> _Task objective_
The lines to be extracted begin at the line containing "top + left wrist" and end at the last line of the data below; copy them exactly and leave out the pictures.

*** Supplied information ***

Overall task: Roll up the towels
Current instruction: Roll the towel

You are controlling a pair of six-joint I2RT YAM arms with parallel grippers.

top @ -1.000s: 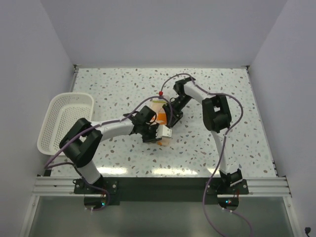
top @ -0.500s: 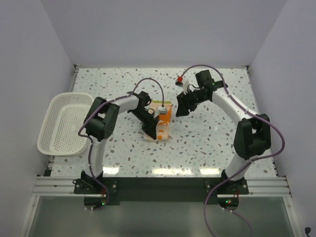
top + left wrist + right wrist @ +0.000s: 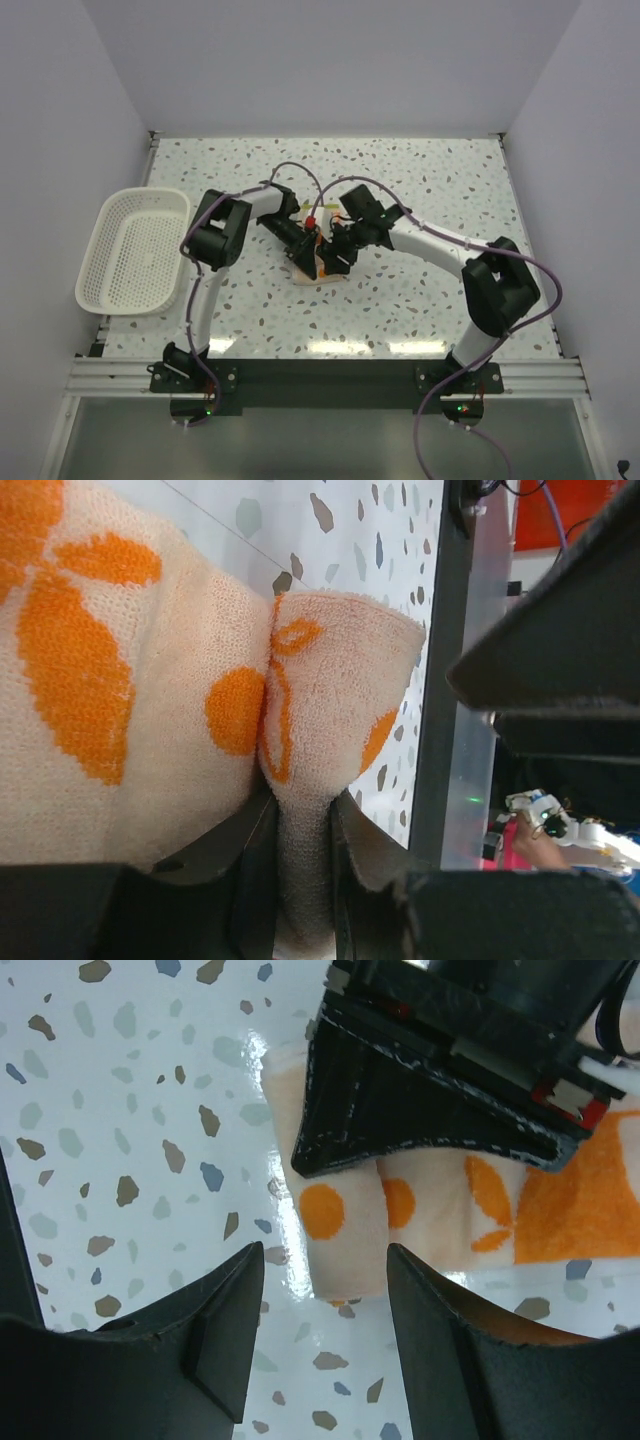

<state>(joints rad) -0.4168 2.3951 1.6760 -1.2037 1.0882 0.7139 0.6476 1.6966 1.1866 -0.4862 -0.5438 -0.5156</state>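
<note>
The towel is a cream cloth with orange marks, lying mid-table and mostly hidden under both grippers. My left gripper is shut on a raised fold of it; in the left wrist view the gripper pinches the rolled near end beside the flat part. My right gripper hovers open just over the same end. In the right wrist view it straddles the rolled end without touching it, with the left gripper's black body just beyond.
A white mesh basket stands at the table's left edge. Purple cables loop over both arms above the towel. The speckled tabletop is walled on three sides.
My right gripper has swung from the back right down to the towel's near end. My left gripper stays on the towel, shifted slightly.
</note>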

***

> _Solved problem_
top + left wrist + right wrist @ +0.000s: 

<state>(joints rad) -0.4168 2.3951 1.6760 -1.2037 1.0882 0.7139 0.6476 1.6966 1.1866 -0.4862 -0.5438 -0.5156</state>
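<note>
The towel is a cream cloth with orange marks, lying mid-table and mostly hidden under both grippers. My left gripper is shut on a raised fold of it; in the left wrist view the gripper pinches the rolled near end beside the flat part. My right gripper hovers open just over the same end. In the right wrist view it straddles the rolled end without touching it, with the left gripper's black body just beyond.
A white mesh basket stands at the table's left edge. Purple cables loop over both arms above the towel. The speckled tabletop is walled on three sides.
My right gripper has swung from the back right down to the towel's near end. My left gripper stays on the towel, shifted slightly.
</note>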

With that, the answer is complete.